Talent

A fascinating concept — a plane full of people crashes into the ocean; a college professor mystically survives and is given the abilities of those who died in order to resolve their unfinished business — is a less satisfying read than it might be because there’s not enough space to resolve all the elements introduced.

With only four issues’ worth of material, everything’s barely established before the book ends, and much of the space we do have is taken up with standard thriller stuff: mysterious baddies sent to assassinate the survivor, random killings of characters introduced just to die, government conspiracy.

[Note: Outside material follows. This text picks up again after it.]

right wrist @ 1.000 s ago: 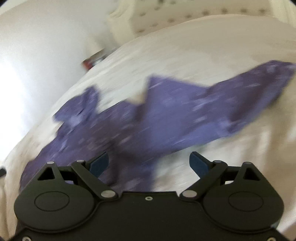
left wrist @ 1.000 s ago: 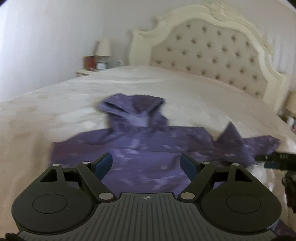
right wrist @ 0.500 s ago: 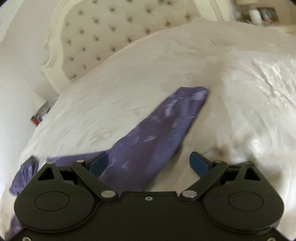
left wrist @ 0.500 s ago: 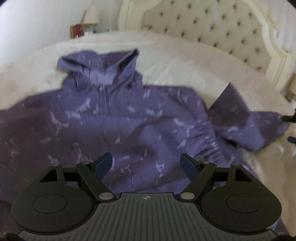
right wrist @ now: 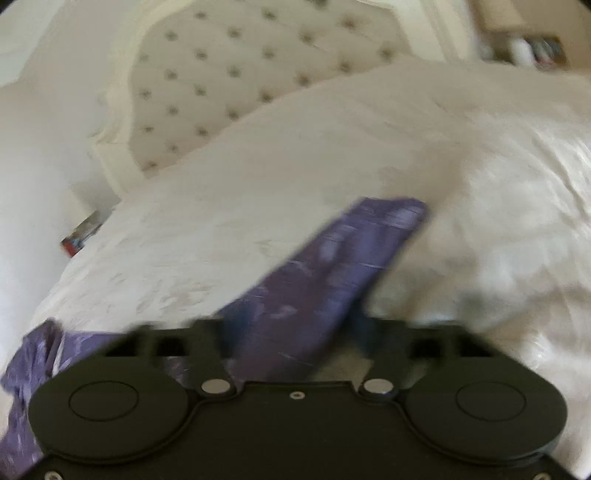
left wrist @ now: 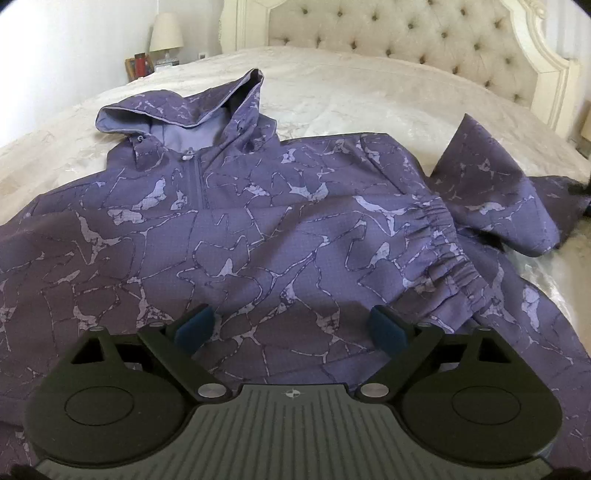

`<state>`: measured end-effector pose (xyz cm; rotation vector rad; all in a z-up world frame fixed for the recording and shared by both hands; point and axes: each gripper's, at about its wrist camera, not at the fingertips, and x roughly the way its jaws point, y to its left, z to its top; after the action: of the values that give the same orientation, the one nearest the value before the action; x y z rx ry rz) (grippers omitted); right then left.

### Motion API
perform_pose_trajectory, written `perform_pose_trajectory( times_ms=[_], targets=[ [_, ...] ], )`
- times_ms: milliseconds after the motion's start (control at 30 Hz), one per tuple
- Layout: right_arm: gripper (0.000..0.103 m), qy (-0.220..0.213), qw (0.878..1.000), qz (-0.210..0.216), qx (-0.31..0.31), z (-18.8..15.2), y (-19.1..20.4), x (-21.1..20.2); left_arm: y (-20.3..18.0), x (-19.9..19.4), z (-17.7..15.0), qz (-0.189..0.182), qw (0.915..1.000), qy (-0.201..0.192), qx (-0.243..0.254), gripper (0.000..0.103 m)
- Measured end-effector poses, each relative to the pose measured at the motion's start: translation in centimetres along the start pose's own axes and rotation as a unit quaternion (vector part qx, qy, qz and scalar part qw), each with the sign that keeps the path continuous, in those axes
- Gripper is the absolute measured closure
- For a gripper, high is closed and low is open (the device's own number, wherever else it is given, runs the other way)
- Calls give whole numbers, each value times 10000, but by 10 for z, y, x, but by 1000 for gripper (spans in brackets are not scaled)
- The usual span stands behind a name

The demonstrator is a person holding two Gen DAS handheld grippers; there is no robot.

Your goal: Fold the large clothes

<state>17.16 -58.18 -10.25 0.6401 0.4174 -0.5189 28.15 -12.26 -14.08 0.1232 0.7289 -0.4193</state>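
Since a second ago we have dropped both grippers closer to the purple hooded jacket (left wrist: 280, 221) spread on the bed (left wrist: 369, 88). Our right gripper (right wrist: 295, 325) is closing around its sleeve (right wrist: 332, 266), which runs away up-right; whether it pinches yet, we cannot tell. Our left gripper (left wrist: 291, 328), opening wide, hovers over the hem, hood pointing toward the headboard (left wrist: 424, 33).

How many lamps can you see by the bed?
1. The lamp stands on the nightstand left of the headboard. Another may be hidden at the bed's blurry right side.
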Motion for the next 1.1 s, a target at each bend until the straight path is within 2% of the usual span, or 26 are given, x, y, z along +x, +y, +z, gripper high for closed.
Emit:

Too much is attempted, I fear. In addition to the above, the writers include a task force investigating terrorism, a quasi-religious secret decision-making council pulling strings behind the scenes, corrupt sports backers, and an angel guiding the survivor whenever the plot needs. The individual moments are good, sometimes great, as when a blasé group of recovery divers are surprised by finding a living survivor 12 hours after the plane went under water. And I really liked the short scenes where he dealt with the loved ones left behind by those whose memories he now possessed. But those moments got lost in the midst of the thriller trappings. This book reads like a TV show pitch (each episode he tackles a new group of memories while being hunted) instead of a real graphic novel.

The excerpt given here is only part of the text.